Thursday, October 10, 2024

Forms and Algebra



                When studying mathematics at any level, one might find themselves asking where did this stuff come from? , or why is this useful?.  The answer to these questions can be summed up in one word , Algebra.    Why algebra? Why is it so important?  Well, let’s look at what algebra actually means.  Algebra, throughout history, has developed many rules, relations, and symbols to answer some of the everyday problems we encounter.  The history of algebra and how it was formed, in my opinion, has little to do with what it actually means. I will instead explain algebra by use of philosophy. We can call it the philosophical theory of algebraic reasoning.
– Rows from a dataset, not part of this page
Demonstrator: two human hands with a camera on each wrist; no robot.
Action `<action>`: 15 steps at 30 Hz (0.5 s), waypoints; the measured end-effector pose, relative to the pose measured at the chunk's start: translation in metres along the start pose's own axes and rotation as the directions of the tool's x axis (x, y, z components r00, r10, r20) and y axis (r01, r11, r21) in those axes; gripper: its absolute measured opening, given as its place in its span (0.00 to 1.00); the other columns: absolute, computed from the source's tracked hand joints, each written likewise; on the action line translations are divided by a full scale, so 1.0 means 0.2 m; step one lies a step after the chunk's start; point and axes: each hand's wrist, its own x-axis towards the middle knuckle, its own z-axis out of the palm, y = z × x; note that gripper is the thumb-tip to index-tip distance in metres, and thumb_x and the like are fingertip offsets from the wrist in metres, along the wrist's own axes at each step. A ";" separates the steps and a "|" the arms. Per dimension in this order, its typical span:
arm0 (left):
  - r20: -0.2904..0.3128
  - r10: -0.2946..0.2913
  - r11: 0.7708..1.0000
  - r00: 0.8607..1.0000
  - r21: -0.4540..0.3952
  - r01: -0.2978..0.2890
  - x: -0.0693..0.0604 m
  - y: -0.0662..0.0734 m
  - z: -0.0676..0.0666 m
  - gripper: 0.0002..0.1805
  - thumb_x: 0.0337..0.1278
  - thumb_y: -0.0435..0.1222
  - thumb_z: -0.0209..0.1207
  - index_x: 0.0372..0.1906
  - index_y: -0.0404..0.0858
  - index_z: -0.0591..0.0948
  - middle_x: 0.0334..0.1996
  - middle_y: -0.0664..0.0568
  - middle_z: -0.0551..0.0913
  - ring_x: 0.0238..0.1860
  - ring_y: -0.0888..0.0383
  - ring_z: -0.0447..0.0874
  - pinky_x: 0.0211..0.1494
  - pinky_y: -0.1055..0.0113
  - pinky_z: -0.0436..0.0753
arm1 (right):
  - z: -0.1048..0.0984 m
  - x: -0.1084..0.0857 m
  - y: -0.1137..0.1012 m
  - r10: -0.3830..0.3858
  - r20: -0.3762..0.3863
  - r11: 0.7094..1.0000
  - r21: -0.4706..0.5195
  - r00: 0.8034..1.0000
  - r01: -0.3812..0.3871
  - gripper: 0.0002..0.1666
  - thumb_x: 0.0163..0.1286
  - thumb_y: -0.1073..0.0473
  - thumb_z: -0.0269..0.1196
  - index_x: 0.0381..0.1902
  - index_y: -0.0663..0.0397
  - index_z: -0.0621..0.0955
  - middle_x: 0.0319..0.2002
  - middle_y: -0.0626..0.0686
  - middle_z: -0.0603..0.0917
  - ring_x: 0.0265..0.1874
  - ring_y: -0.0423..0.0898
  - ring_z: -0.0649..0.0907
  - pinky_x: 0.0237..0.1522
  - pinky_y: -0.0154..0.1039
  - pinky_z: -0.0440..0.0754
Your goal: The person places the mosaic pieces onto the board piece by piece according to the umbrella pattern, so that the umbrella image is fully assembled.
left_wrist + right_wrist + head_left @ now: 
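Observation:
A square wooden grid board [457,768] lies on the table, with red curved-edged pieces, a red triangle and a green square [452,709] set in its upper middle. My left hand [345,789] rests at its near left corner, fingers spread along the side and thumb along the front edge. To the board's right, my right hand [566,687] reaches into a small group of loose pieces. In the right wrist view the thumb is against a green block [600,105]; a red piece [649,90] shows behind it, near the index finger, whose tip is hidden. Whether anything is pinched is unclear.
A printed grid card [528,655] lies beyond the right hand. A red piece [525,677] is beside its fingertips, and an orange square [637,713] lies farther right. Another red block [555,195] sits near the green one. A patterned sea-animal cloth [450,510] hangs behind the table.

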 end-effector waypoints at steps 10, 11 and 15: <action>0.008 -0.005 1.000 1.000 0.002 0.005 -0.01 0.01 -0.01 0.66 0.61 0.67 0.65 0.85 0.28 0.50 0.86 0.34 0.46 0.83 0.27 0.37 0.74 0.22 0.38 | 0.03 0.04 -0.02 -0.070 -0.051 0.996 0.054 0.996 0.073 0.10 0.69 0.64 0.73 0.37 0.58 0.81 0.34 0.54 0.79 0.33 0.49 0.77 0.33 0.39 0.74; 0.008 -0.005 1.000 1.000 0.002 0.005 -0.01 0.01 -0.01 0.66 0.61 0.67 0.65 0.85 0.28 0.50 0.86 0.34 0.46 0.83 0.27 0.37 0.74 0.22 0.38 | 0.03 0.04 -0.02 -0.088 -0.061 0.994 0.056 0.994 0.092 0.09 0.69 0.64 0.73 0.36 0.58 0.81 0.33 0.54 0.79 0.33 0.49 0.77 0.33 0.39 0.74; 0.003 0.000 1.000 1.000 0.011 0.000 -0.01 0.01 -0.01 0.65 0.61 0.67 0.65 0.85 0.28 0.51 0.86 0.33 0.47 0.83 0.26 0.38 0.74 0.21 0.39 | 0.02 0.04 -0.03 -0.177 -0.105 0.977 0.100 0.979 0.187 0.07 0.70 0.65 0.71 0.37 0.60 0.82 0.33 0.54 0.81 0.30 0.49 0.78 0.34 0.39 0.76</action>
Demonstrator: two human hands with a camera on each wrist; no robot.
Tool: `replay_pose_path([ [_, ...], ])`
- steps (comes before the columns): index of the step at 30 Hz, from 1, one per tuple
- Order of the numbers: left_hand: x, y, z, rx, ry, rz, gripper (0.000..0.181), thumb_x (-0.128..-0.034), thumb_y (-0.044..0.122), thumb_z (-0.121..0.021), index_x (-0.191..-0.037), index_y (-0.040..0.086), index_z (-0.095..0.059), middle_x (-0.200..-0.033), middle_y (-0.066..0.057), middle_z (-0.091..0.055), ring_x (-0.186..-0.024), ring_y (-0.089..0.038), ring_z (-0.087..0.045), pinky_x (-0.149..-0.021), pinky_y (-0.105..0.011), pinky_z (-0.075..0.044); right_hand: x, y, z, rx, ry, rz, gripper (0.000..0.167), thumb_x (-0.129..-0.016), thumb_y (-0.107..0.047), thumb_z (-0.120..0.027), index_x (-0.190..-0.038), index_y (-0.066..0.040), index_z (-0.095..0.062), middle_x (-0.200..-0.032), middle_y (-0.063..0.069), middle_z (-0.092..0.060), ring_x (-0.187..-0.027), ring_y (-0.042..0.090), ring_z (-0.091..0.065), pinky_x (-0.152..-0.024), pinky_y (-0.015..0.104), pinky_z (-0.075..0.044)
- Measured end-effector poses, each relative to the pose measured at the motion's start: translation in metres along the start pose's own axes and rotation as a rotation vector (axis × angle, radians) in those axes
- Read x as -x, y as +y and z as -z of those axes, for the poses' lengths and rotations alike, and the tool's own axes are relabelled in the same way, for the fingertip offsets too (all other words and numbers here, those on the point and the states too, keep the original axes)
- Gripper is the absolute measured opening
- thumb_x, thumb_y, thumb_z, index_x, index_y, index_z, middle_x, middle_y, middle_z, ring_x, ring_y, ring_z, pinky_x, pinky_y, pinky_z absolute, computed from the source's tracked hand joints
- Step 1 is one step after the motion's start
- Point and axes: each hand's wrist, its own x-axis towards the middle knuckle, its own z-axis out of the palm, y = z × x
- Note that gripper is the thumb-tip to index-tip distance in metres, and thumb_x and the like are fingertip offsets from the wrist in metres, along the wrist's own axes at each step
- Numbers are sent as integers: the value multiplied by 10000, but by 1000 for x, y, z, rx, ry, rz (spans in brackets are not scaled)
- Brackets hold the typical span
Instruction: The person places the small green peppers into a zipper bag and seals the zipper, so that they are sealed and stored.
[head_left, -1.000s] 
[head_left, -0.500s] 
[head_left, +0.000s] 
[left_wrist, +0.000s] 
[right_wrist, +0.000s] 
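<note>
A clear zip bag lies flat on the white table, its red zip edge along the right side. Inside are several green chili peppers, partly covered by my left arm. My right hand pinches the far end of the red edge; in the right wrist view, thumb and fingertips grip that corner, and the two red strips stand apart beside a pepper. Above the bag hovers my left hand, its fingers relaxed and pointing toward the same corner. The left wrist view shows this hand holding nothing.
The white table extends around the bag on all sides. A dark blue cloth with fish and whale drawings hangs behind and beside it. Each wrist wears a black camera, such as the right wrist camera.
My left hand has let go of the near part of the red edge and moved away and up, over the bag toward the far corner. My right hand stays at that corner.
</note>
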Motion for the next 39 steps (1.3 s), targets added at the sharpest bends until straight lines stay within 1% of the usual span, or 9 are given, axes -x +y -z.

The Theory of forms and Algebra

      The theory of Forms is basically that real-world objects have forms. For example, when you look at your table, how do you know it’s a table?  In fact, your table could be extremely different from all other tables, but you know it’s a table because it has the form of a table. The form of a table is that it has a flat surface at the top, and a support structure at the bottom.  The Form of the table can be restated as the abstraction of a table.  By having the abstract model or form of a table, we can then manipulate or customize our table to look how we want so long as it stays within the basic bounds of the form.  We can also now take our base form and use it to define specific types of tables.
    Algebra works in the same way as the theory of forms. In algebra we use letters to symbolize or initialize the form of a number. We call the letters variables because they can change their value. Let’s look at the statement 1+1=2. Even though we have numbers and not variables this is still an abstraction. This is a perfect abstraction for general purposes it gives us a specific form unity. The 1 is the form or abstraction of a real world object. It can be any object as long as it is a single object. So to translate this statement we would say that a single object and a single object together has the form of two objects.  For most the meaning of this statement is obvious, however; the statement a + a = b is not as obvious. Also, this statement does not mean the same as 1+1=2.   Table + Table = 2 tables this statement is equivalent to 1+1=2 only because we are assuming the Knowledge of what the symbols 1, 2, + , =, represent. So we build our philosophical theory of algebra off of the assumption that we don’t need to define the symbols for numbers and what they mean.
     The symbols 1 and 2 have a very specific meaning, but their properties, and interactions have a more complicated philosophical meaning. So we have a gap in our ability to abstract numbers and their properties, which is why we use the letters or variables.  The variables are in fact a form of a form. Sounds redundant, but it is necessary to provide abstraction from something that is already an abstraction. This concept is where it gets a little tricky.  We can say a variable is the form of a number but not all numbers only numbers that have the specific properties we provide with the rest of the statement. Take our a + a = b statement. This statement gives us a relationship between any two numbers that can be represented in this form a + a = b which has many numerical equivalences.                            It can mean 1+1 =2, 2+2 = 4, 3+3 =6, 4+4 = 8…etc. In fact this statement provides an abstract definition of even numbers.  Statements like this should then be called definitions of forms.  We shall go back to our table example again. The basic form of a table is flat surface at the top and support structure at the bottom. What if we said table + wood? We are giving an abstract definition of tables that are made out of wood. So table + wood is the same as a + a =b they are both abstract definitions of forms.   The only difference is abstract definitions of numerical forms take a little more interpretation. However both assume an understanding of something else. The table + wood example assumes an understanding of the form of wood and the form of table. The a+a=b example assumes an understanding that 2,4,6,8,10…etc are called even numbers. a+a=b just gives us a definition of even numbers without trying to list all of the even numbers up to infinity. So abstraction is actually necessary to define specific numbers and number relationships, because we cannot realistically list every even number to infinity.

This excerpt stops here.